On June 14, 1952, Sgt. Bleak volunteered for a prisoner snatch mission along with 20 other soldiers. As they ventured towards an enemy hill, the patrol was ambushed and the lead element of the patrol was hit. Bleak ran from the rear and began treating the wounded. In the meantime, enemy soldiers inside of a trench nearby opened fire and wounded another American.
Bleak simply rushed the trench and dove into it, tackling one Chinese soldier and, with only his hands, broke the soldier’s neck. He was then confronted by a second soldier, whom he also grabbed by the neck and crushed his windpipe. A third Chinese soldier then approached, and in the ensuing scuffle, Bleak used his combat knife to kill him.
The Sgt. then returned to the patrol like it was no big deal and attempted to treat more wounded members, but soon thereafter a Chinese hand grenade bounced off of the helmet of the soldier standing next to him and landed nearby. Bleak tackled the soldier over and covered him with his larger frame to protect him from the grenade.

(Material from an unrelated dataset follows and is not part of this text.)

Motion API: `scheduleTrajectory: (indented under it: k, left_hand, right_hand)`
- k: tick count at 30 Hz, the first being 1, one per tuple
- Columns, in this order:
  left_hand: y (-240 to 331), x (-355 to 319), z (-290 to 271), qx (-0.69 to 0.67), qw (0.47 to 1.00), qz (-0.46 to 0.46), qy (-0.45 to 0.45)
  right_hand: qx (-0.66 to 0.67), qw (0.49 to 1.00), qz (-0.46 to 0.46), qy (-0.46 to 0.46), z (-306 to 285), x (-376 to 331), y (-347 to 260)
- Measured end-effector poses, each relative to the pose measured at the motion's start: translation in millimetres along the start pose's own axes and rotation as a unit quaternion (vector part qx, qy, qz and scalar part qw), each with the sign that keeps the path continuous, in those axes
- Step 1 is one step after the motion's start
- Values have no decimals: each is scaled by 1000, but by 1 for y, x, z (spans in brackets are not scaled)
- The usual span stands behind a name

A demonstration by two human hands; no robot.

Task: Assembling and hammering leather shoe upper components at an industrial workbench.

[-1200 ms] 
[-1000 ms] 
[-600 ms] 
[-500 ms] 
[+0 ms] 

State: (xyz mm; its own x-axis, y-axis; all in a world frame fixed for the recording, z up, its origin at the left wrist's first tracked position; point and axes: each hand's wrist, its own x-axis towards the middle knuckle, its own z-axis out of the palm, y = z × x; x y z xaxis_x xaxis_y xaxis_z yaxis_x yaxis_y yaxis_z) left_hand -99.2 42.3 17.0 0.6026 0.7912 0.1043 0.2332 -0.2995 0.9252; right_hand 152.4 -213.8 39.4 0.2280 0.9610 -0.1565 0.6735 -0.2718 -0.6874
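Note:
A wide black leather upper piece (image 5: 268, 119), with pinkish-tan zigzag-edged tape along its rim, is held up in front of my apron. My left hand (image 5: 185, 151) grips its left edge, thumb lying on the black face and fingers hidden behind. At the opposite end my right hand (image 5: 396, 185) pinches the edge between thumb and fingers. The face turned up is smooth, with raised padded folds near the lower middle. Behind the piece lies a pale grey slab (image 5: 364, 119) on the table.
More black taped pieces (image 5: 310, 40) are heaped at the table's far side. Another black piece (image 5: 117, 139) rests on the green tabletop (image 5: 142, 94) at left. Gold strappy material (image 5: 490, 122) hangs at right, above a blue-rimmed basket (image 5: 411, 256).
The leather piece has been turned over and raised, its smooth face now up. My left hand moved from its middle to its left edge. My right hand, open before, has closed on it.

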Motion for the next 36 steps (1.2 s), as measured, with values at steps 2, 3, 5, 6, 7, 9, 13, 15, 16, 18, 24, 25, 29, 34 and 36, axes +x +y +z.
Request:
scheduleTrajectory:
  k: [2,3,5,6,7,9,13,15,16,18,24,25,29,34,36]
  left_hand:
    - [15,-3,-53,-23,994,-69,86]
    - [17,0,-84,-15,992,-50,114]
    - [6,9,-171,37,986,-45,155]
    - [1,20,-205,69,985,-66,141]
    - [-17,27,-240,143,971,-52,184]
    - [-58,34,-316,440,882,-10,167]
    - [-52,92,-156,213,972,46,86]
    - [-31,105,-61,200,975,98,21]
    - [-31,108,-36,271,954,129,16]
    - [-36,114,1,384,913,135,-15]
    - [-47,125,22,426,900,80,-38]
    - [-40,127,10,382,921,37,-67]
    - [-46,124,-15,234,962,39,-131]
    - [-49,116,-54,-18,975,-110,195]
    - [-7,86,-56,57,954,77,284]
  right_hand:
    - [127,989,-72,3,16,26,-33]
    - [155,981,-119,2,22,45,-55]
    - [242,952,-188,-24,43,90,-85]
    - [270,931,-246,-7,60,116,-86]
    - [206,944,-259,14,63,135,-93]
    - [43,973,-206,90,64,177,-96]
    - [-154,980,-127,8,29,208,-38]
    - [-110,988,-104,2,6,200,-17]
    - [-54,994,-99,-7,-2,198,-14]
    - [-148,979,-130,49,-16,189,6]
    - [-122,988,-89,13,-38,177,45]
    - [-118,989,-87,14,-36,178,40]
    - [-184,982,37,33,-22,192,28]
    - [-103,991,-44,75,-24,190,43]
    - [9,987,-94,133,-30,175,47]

The patrol then continued on its mission, and was successful in capturing several Chinese prisoners. On their way back, they were ambushed again by another group of Chinese hidden in a trench with an automatic weapon. Three of the other soldiers were wounded in the attack, and as Bleak attempted to run to them, he was hit in the leg. In spite of the enemy fire and his own injury, Bleak picked up a wounded soldier and began to carry him down the hill. He was then confronted by two more Chinese. Putting down the wounded soldier, Bleak charged them and smashed their heads together with such force that he fractured both of their skulls.
Eventually, all 20 men of the patrol returned to the UN lines, even though a third of them were wounded.
For his actions, Sgt. Bleak was awarded the Medal of Honor.
Hat Tip John D. F.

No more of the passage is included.